Inzwischen ist sie für viele Epochen eingekleidet: Sie tritt in Wikinger-Gewand ebenso auf wie in der Kleidung der spätmittelalterlichen Burgunder-Zeit. Mehrere ihrer „Outfits” spielen in der Landsknecht-Szene des 15. und 16. Jahrhunderts. Landsknechte – meist deutsche Söldner – lebten bei ihren Feldzügen in autarken Gemeinschaften, nahmen teilweise sogar ihre Familien mit in den Krieg. Zu dieser Gemeinschaft gehörten auch Marketenderinnen, also Marktfrauen, und sogenannte „Trossweiber”. Die kümmerten sich um die Versorgung der Kämpfenden in allen Lebenslagen.
Die Leidenschaft fürs Verkleiden hegt Brigitta Liepert seit jeher. „Ich mochte schon immer die alten Kostümfilme im Fernsehen”, gesteht sie. Lange wirkte sie bei der Paartalia mit und war auch im Elferrat der Faschingsgesellschaft. Als „Aichacher Stadthexe” lehrt sie im Weiberfasching den Herren das Fürchten. In ihren historischen Kleidern tritt sie hingegen gesittet auf, in weißen, blickdichten Strumpfhosen und mit Kuhmaulschuhen am Fuß. Das sind breite, flache Lederschuhe mit viel Platz für die Zehen, gut geeignet auch zum Tanzen. Etwa auf historischen Festen, die sie mit den „Freunden des Mittelalters Aichach” besucht.
Die Ideen für ihre Kleider holt sich Liepert aus zahlreichen Büchern oder aus dem Internet. „Die Kleidung des Mittelalters ist eigentlich nicht schwer zu machen. Es sind im Prinzip Dirndl-Schnitte”, erzählt sie. Als Textilien verwendet sie meist Vorhangstoffe, Damast, Brokat, manchmal auch Seide. Den letzten Schliff erhält die Ausstattung durch Perlen, Glasschmuck, Bordüren (gerne auch in Gold) und passende Ringe und Schmuckstücke aus Messing. Manchmal wird ein Kunstpelz um den Hals oder über die Schulter getragen. Flohpelz nannte man das seinerzeit, weil sich im Fell das Ungeziefer sammelte und so den Kleidern fern blieb.

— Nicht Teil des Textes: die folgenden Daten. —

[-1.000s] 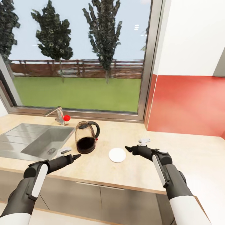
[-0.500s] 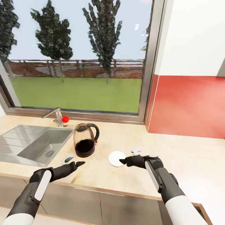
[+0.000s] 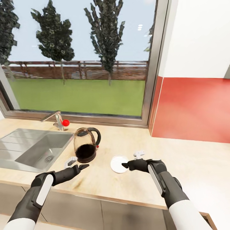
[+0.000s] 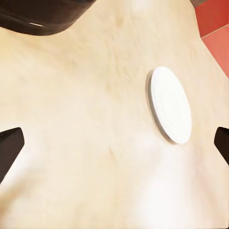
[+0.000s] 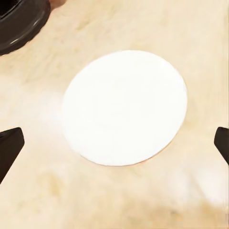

Derzeit fertigt Brigitta Liepert ein dunkelblaues Kleid im Cranach-Stil, also in fränkischer Tradition. Und auch das nächste Projekt steht schon an: 2025 wird sie mit Freunden am Karneval in Venedig teilnehmen, einem weltweit einzigartigen Spektakel in der Tradition der „Comedia dell'arte”. Sie mimt die Figur der Colombina, die so beschrieben wird: „Meistens spielt sie die Rolle der Magd oder Köchin. Ihr fehlt jedes gekünstelte Element der Oberschicht und sie ist eine lebenslustige und selbstsichere Figur, die kein Blatt vor den Mund nimmt.”